Potential database characteristics were also discussed. Although including basic factors such as age, gender, and hair type are important, other features such as personality should also be covered. For example, some people are very still behind the wheel, others move a lot, so tracking these varying parameters will be very different and should be catered for. Other suggested factors to consider include what the car interior is like, the lighting and weather conditions outside the vehicle, and various passenger configurations within the vehicle.

Automatic Video-Based Driver State Analysis and Recognition

Qiang Ji, Professor, Department of Electrical, Computer, and Systems Engineering
Rensselaer Polytechnic Institute

System Overview

Qiang Ji, a Professor at Rensselaer Polytechnic Institute's Department of Electrical, Computer, and Systems Engineering, said that his research has been underway for 10 years, with a focus on real-time driver-state monitoring and recognition systems. The current system uses multiple cameras to monitor the driver and acquire video from different angles. The system uses narrow-view cameras to focus on the eyes and wide-view cameras to focus on the face and upper body. This video data are then processed to recognize different driver behaviors, particularly focusing on facial and body behavior. These behaviors are categorized and then fed into a probabilistic model which integrates the parameters with contextual information to provide a comprehensive and robust characterization of the driver's state, as illustrated in figure 9. The system is able to continually monitor the driver and decide what is the best information to provide to keep them safe and productive.

Figure 9. Diagram.
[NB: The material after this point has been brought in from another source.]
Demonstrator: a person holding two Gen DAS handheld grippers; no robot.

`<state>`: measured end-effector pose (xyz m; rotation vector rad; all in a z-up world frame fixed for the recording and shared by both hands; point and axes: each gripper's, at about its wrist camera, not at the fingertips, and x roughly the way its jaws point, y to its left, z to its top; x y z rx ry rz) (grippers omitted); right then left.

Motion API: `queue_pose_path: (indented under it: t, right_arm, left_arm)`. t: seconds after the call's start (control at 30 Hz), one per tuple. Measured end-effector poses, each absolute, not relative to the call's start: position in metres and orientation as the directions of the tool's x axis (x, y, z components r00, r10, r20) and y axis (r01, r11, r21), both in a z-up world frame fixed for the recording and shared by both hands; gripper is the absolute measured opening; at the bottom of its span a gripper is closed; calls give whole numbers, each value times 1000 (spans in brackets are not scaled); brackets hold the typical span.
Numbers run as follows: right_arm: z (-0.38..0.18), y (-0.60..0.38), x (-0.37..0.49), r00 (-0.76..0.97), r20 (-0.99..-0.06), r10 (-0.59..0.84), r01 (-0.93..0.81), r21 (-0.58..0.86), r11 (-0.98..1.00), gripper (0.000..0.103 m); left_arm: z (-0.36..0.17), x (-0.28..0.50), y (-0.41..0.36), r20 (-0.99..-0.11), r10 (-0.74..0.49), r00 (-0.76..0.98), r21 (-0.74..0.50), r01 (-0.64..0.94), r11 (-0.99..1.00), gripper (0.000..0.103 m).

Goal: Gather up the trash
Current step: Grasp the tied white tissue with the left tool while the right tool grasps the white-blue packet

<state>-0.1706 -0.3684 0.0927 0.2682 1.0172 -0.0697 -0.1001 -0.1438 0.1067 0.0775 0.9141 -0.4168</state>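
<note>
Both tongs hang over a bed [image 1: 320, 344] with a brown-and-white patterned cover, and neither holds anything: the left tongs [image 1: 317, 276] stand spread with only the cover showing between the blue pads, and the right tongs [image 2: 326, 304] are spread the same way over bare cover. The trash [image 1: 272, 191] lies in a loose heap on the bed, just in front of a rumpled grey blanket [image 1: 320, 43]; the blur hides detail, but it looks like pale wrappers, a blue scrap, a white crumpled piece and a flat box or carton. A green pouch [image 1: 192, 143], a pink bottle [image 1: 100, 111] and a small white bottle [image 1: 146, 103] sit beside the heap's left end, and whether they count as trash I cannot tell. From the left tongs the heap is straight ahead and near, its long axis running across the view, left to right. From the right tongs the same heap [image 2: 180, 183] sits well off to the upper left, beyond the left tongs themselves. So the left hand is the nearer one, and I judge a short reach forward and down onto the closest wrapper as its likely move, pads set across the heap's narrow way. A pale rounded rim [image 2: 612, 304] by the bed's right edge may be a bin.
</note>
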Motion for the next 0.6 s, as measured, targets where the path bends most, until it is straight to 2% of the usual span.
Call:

A flow chart illustrates the system approach to understanding driver state. The driver is videoed, visual sensing is used to monitor facial and body behaviors and then infer driver state. At the top, contextual data feeds into the driver state inference. At this point intervention is taken and the chart returns to videoing the driver, or it progresses to the final box marked "driver state."

Figure 9. Diagram. System approach.

Monitoring Multiple Behaviors

Ji noted that it is important to monitor multiple behaviors. Accordingly, several visual behaviors are monitored—including eyelid movement, head movement, eye gaze, facial expression, and upper body movement. Computer vision methods include multiview face detection and tracking, eye detection and tracking, facial feature point tracking, head-pose estimation and tracking, facial expression analysis and recognition, eye-gaze tracking, and upper-body tracking and gesture recognition. Multiview face detection and tracking is considered to be very important because the face of the driver is not always front facing and therefore needs to be tracked from different angles.

Detecting and Tracking a Range of Movement

Video demonstrations of face detection and tracking using different face angles showed the system working in real time and successfully detecting and tracking faces with significant movement and expression changes. Another video showed that the analysis can also be applied outdoors to detect faces and facial orientation as people walk by.

Eye detection and tracking forms a key part of this research, and two specific techniques are employed by the system. One technique detects and tracks eyes during the day under normal sunlight conditions, another is able to detect and track eyes under poor illumination at night using infrared cameras. The system has proved capable of automatically detecting above 99 percent of eyes from the detected face, day or night.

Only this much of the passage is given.